Embora não se possa afirmar com segurança – já que
não nos é dado o privilégio de conhecer, sequer, nossas mais íntimas intenções,
quanto mais a dos outros – tenho a intuição de que nem as piores feras humanas,
os homens mais sanguinários e maus, estão satisfeitos com essa condição.
Tudo indica que, na verdade, querem ser justos e
bons e sonham em ser amados, como qualquer pessoa normal. São, porém,
atropelados pelas circunstâncias, pelas deficiências (ou ausência) de educação,
por taras congênitas que escapam ao seu controle e vontade, por infâncias
infelizes em lares violentos e desestruturados, pela influência do meio em que
nasceram e cresceram etc.etc.etc.
Creio, piamente, na bondade latente do homem.
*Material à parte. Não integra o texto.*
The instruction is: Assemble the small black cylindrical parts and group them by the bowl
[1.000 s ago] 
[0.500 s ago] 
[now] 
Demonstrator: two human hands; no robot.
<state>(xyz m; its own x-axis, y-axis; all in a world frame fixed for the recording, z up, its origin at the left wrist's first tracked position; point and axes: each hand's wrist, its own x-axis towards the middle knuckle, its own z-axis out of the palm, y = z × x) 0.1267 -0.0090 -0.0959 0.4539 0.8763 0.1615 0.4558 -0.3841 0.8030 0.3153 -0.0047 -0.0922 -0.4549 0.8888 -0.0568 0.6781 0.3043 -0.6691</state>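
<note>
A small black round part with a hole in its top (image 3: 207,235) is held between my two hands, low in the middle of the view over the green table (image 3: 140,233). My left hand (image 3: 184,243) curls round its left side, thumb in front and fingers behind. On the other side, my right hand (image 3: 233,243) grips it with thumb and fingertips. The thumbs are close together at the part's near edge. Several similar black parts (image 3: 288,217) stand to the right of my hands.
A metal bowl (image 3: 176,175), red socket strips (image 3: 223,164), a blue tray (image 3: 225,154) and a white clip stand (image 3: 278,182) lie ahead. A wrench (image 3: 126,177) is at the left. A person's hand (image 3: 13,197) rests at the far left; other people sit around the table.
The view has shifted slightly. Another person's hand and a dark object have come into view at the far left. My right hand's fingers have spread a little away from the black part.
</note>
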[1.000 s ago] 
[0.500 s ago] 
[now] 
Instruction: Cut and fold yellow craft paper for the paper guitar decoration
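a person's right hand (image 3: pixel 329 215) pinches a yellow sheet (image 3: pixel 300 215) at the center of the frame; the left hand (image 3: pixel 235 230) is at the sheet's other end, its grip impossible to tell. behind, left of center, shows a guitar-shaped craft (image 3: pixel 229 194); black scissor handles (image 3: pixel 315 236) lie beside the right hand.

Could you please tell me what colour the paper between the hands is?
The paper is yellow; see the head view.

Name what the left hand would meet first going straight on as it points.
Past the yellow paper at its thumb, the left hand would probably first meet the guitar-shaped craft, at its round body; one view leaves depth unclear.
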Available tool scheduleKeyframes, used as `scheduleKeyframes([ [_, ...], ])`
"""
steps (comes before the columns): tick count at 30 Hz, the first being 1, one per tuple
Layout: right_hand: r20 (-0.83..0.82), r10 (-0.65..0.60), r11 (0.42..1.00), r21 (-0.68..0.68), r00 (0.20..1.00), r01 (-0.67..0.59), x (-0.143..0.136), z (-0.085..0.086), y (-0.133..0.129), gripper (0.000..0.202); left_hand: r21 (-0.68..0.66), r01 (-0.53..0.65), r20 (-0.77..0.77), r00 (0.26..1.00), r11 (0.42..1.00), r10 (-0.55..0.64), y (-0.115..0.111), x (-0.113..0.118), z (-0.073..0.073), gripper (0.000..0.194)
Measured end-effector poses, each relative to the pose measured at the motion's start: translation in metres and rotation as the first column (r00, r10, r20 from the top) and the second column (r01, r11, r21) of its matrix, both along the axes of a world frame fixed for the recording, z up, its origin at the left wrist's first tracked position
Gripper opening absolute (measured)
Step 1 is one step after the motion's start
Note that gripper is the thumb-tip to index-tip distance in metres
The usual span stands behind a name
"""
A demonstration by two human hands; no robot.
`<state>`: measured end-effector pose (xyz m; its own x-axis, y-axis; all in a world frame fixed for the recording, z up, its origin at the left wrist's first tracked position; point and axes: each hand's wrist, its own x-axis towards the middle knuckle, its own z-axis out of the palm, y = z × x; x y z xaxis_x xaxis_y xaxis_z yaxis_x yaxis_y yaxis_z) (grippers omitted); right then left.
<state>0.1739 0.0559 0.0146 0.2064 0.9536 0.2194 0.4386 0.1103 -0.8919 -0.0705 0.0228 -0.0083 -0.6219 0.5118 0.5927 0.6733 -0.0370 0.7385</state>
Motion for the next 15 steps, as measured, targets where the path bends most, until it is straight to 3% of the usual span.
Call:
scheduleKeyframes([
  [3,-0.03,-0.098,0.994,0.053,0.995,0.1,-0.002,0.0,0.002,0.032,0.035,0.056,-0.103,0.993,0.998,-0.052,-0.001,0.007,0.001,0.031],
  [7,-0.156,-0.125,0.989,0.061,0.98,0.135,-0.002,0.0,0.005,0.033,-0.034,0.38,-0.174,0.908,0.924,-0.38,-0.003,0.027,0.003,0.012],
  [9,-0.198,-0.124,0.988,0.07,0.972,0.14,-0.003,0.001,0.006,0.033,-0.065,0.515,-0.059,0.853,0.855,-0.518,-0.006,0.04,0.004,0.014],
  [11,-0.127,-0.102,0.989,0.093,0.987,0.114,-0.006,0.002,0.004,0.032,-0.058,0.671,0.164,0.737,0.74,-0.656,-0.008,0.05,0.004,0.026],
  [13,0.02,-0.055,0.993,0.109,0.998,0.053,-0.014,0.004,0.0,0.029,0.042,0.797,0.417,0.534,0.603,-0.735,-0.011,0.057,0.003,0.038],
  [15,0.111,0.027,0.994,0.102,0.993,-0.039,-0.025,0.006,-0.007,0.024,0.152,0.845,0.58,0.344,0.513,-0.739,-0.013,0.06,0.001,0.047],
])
Alguns
optam apenas por ela e se tornam admirados e amados por gerações e gerações.
Outros, talvez a maioria, acabam por se deixar abater pelas circunstâncias e
acumulam ódios, ressentimentos, mágoas e espírito de vingança contra a
sociedade que, em suas mentes doentias, é a fonte de todos os seus males.
Conversei com vários marginais – tidos e havidos
como bandidos irrecuperáveis, sanguinárias e impiedosas feras humanas – e
senti, em todos eles, sem nenhuma exceção (posto que em intensidades diversas)
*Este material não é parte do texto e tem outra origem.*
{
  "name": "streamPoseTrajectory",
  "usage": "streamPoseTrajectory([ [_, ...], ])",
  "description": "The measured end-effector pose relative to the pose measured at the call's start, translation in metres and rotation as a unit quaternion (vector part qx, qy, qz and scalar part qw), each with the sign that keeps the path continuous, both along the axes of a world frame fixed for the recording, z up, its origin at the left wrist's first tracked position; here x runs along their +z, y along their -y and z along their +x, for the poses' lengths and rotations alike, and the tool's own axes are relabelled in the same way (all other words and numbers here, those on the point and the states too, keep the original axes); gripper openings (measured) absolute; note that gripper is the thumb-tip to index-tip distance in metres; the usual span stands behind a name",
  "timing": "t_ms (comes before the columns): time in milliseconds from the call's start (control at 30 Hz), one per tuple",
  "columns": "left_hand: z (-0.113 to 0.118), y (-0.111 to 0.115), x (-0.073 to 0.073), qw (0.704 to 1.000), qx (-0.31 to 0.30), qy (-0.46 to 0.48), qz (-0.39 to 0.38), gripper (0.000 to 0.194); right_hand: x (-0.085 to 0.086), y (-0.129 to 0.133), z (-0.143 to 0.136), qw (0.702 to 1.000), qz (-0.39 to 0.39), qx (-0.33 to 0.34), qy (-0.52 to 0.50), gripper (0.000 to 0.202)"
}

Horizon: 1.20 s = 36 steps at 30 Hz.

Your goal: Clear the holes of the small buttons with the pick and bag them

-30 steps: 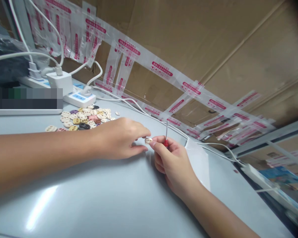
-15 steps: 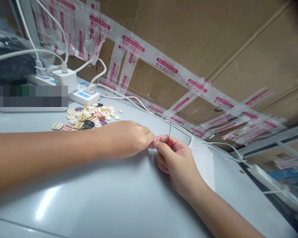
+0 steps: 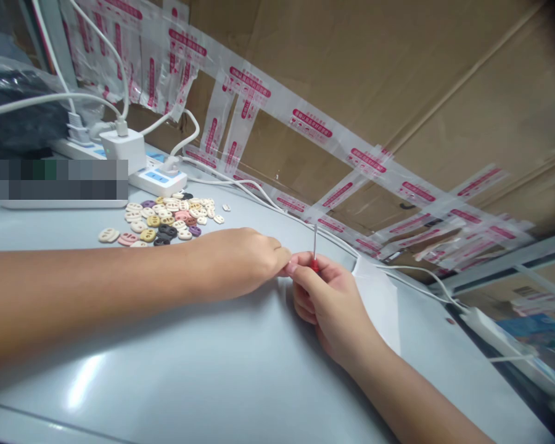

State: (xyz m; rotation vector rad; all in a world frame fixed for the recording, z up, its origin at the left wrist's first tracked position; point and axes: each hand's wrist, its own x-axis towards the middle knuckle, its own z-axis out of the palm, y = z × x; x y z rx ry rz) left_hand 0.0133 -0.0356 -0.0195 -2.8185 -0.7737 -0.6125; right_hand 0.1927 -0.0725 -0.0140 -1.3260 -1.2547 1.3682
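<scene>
My right hand [image 3: 329, 299] is closed around a small screwdriver [image 3: 315, 246] with a red handle and a thin metal shaft that points up. My left hand [image 3: 245, 262] reaches across from the left, its fingers closed and meeting the right fingertips. Whatever the left fingers pinch is hidden behind the hand. Beyond my left wrist lies a loose pile of small oval slotted pieces [image 3: 167, 221] in cream, yellow, pink, black and purple.
White power strips [image 3: 160, 180] with a plugged-in adapter [image 3: 124, 150] and cables stand at the back left. A white paper sheet [image 3: 377, 302] lies right of my hands. Taped cardboard [image 3: 296, 148] walls the far edge of the grey table [image 3: 189, 376].
The screwdriver tilts very slightly to the left. Both hands stay together in almost the same place, and the view has shifted a little.
</scene>
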Motion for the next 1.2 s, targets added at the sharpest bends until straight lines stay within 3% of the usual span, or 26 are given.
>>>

que seu sonho supremo na vida (para eles fantasioso e irrealizável) era o de
serem amados e admirados por alguém (não importa quem), embora nenhum admitisse
culpa por seus atos horrendos e criminosos.
John Steinbeck escreveu a respeito, no livro “A
Leste do Éden” e constatou: “Na incerteza, estou convencido de que, por baixo
de suas camadas superiores de fragilidade, os homens querem ser bons e querem
ser amados. Na verdade, a maioria dos vícios é uma tentativa de atalho para o
amor. Quando um homem morre, não importa qual tenha sido seu talento,
influência e gênio, sua vida foi um fracasso se morreu sem amor; sua morte é um
frio horror”.
Também estou convicto disso, pelas observações que
tive a oportunidade de fazer ao longo dos anos. Se são exatas, ou não, claro,
não tenho a menor condição de assegurar. Mas a intuição me sussurra que são
corretíssimas. E confio nela para extrair minhas conclusões do que observo.